(Stored data entries)
----------------------------------------
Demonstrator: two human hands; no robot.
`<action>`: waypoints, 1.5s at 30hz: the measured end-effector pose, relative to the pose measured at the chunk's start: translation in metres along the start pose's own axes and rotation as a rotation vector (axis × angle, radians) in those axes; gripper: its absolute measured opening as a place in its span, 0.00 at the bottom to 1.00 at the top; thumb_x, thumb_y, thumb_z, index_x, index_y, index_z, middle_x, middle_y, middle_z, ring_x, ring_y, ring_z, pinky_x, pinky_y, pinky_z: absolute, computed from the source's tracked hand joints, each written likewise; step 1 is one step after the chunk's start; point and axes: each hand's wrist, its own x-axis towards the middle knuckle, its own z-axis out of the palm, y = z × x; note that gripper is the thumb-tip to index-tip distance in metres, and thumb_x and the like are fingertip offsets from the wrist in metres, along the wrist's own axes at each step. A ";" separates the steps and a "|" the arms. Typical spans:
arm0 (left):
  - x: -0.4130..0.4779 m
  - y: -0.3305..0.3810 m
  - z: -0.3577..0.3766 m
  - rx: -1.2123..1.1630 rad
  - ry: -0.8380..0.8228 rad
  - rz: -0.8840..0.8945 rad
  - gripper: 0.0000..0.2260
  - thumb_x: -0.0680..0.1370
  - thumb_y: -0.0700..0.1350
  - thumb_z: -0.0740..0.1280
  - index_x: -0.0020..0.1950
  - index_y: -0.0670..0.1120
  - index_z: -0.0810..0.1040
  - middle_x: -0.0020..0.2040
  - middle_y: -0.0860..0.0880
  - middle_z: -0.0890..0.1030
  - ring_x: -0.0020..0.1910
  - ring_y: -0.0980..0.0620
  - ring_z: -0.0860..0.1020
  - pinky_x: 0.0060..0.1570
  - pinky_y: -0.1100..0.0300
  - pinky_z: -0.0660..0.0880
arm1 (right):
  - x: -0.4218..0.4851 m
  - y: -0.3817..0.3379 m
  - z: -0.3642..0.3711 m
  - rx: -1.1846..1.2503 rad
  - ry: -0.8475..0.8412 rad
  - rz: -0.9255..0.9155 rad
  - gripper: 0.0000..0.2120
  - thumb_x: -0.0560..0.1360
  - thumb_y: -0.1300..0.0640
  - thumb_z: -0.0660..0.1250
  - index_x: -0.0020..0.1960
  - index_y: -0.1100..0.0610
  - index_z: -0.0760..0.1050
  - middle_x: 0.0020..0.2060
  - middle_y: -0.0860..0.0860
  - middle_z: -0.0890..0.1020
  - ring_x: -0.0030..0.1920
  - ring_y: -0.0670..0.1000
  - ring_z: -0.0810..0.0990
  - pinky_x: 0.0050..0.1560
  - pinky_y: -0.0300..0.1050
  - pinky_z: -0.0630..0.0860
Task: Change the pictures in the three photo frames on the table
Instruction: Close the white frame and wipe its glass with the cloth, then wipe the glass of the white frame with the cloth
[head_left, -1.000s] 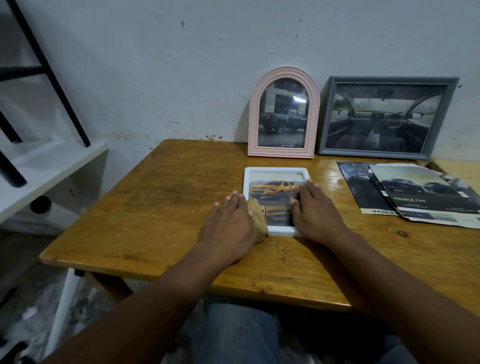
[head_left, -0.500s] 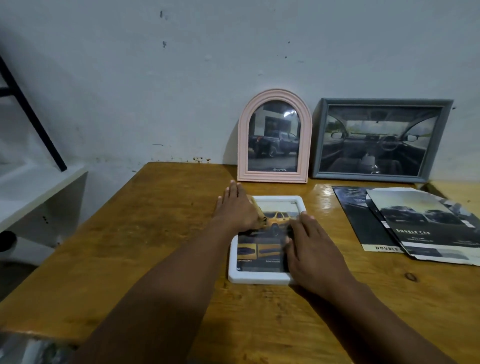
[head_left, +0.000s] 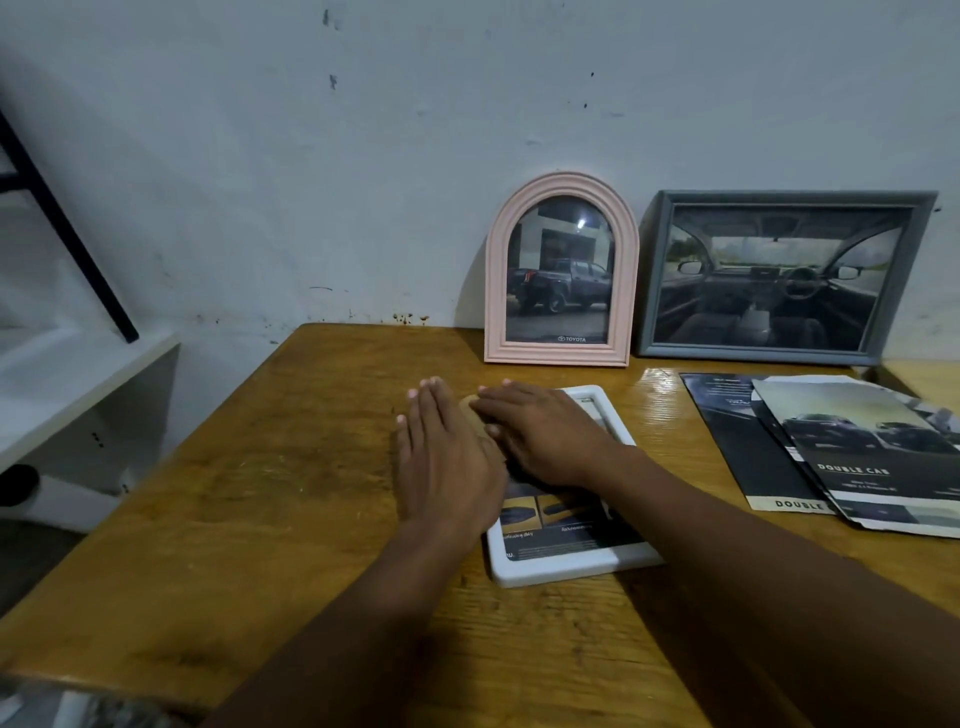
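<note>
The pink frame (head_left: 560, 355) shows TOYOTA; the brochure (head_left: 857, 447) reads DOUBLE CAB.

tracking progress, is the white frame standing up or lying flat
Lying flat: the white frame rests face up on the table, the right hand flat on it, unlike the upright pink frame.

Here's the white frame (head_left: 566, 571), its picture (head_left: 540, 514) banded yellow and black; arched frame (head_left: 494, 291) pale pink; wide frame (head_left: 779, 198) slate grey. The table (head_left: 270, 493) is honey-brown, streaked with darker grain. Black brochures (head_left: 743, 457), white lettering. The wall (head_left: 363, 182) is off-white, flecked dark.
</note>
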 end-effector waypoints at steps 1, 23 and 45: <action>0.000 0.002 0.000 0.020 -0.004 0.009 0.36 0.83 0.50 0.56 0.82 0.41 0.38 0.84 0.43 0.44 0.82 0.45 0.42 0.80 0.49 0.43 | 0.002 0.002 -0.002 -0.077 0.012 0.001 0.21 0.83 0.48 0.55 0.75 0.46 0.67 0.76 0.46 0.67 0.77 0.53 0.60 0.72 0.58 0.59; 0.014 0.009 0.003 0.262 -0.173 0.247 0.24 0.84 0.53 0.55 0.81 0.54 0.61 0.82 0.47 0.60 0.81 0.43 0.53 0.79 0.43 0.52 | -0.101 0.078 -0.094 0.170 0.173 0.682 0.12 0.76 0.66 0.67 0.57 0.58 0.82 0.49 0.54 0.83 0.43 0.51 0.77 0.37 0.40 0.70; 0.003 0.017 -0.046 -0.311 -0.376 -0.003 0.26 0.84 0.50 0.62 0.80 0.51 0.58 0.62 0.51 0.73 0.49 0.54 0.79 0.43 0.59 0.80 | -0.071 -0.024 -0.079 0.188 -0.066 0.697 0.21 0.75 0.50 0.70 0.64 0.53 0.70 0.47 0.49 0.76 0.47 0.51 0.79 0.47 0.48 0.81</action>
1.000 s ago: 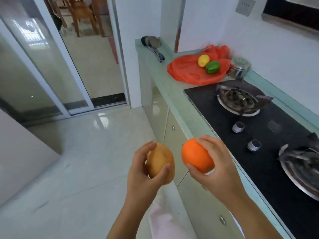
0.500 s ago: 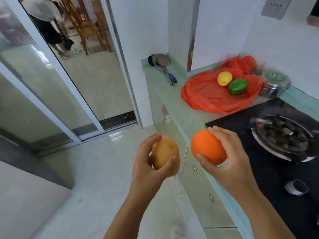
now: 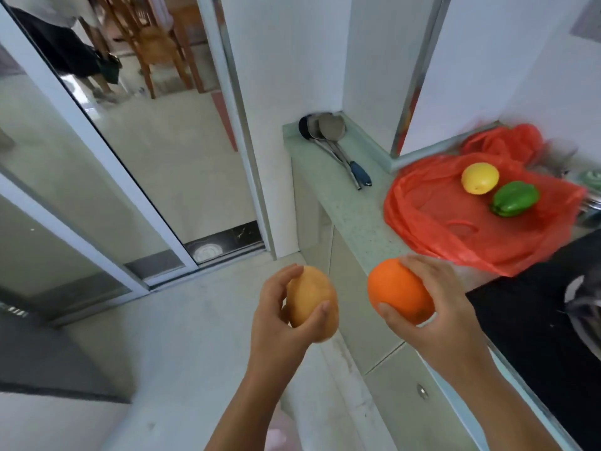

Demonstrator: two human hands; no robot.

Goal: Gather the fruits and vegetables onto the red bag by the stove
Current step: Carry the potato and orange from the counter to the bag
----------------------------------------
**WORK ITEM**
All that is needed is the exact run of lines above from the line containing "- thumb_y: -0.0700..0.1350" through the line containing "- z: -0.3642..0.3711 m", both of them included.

**REPLY TO THE TASK**
  - thumb_y: -0.0700..0.1350
  - thumb_z: -0.0740..0.1280
  - index_x: -0.0020..0.1950
  - index_y: -0.0670..0.1120
  - index_z: -0.0810..0.1040
  - middle_x: -0.0020..0.2040
  - middle_y: -0.0860..0.0880
  - middle_z: -0.0890..0.1030
  - ring_x: -0.0020..0.1910
  - ring_y: -0.0980..0.0620
  - ring_z: -0.0860..0.1020
  - pinky_x: 0.0060..0.1570
  - pinky_y: -0.1100..0.0300
  - pinky_z: -0.0660..0.0880
arm1 (right):
  - x: -0.4218..0.4851 m
  - y: -0.3817..0.3379 m
  - z: -0.3642..0.3711 m

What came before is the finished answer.